--- START ---
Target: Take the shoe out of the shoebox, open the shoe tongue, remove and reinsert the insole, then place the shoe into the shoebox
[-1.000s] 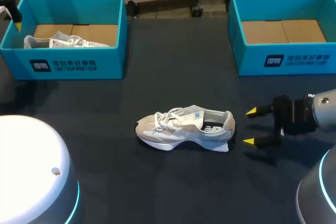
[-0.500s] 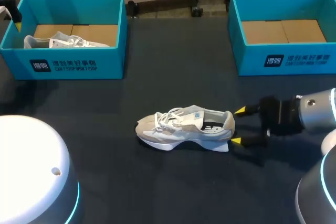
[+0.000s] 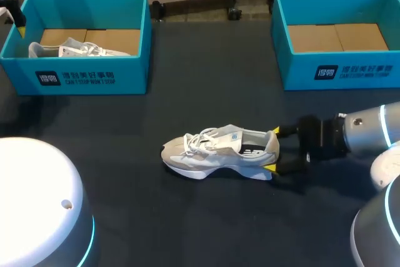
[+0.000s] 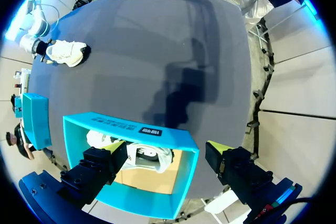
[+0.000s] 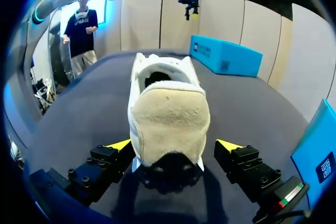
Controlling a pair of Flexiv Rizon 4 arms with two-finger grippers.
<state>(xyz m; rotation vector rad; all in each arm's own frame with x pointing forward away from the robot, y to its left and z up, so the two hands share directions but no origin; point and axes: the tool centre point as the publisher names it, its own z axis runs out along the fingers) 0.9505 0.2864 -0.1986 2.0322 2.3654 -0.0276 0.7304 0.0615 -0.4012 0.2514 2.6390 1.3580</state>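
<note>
Shoe [image 3: 219, 153]: pale grey and white trainer, laced, standing on its sole near the middle of the tabletop [image 3: 206, 92], toe toward my left side, heel toward my right. It lies outside both boxes and well apart from each.

Step in hand, as judged: the shoe is out of its box and the heel is being taken in a grasp. The grasp may be to steady the shoe for work on the tongue or to lift it for the return; the frames do not settle which. Whether the insole sits inside cannot be told.

Next move calls for: bringing the two fingers in evenly on the heel counter so the shoe does not swing on its sole, and keeping the grip low enough to leave the collar free.

Right hand [image 3: 273, 149]: fingers spread, one yellow tip on either side of the heel, the heel between them. The right wrist view shows no firm contact, so nothing is held yet. The right arm [image 3: 362, 132] comes in low and nearly level with the tabletop.

Left hand [image 4: 167, 148]: fingers wide apart, carrying nothing, poised above the outer end of the left shoebox [image 3: 94, 78], whose side wall passes under the gap between them.

Left shoebox contents: second shoe [image 3: 62, 49], white.

Right shoebox [image 3: 350, 70]: brown card floor showing.
</note>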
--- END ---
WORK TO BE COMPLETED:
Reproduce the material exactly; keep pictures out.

EXPECTED ANSWER:
Target: Take the shoe out of the shoebox, open the shoe tongue, remove and reinsert the insole, then place the shoe into the shoebox
[-1.000s] 
[-0.500s] 
[+0.000s] 
[+0.000s] 
[+0.000s] 
Controlling a pair of Flexiv Rizon 4 arms with two-finger grippers.
<state>(xyz m; rotation vector rad; all in each arm's own frame with x pointing forward away from the robot, y to its left and z up, so the two hands share directions but no origin; point and axes: the tool centre point as the publisher names it, its own z axis runs out along the fingers) 0.9505 0.2864 -0.1986 2.0322 2.3654 -0.0276 0.7304 0.0615 -0.4012 0.2514 2.6390 1.3580</state>
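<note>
Shoe [image 3: 219, 153]: pale grey and white trainer, laced, standing on its sole near the middle of the tabletop [image 3: 206, 92], toe toward my left side, heel toward my right. It lies outside both boxes and well apart from each.

Step in hand, as judged: the shoe is out of its box and the heel is being taken in a grasp. The grasp may be to steady the shoe for work on the tongue or to lift it for the return; the frames do not settle which. Whether the insole sits inside cannot be told.

Next move calls for: bringing the two fingers in evenly on the heel counter so the shoe does not swing on its sole, and keeping the grip low enough to leave the collar free.

Right hand [image 3: 273, 149]: fingers spread, one yellow tip on either side of the heel, the heel between them. The right wrist view shows no firm contact, so nothing is held yet. The right arm [image 3: 362, 132] comes in low and nearly level with the tabletop.

Left hand [image 4: 167, 148]: fingers wide apart, carrying nothing, poised above the outer end of the left shoebox [image 3: 94, 78], whose side wall passes under the gap between them.

Left shoebox contents: second shoe [image 3: 62, 49], white.

Right shoebox [image 3: 350, 70]: brown card floor showing.
</note>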

This concludes the output for the exercise.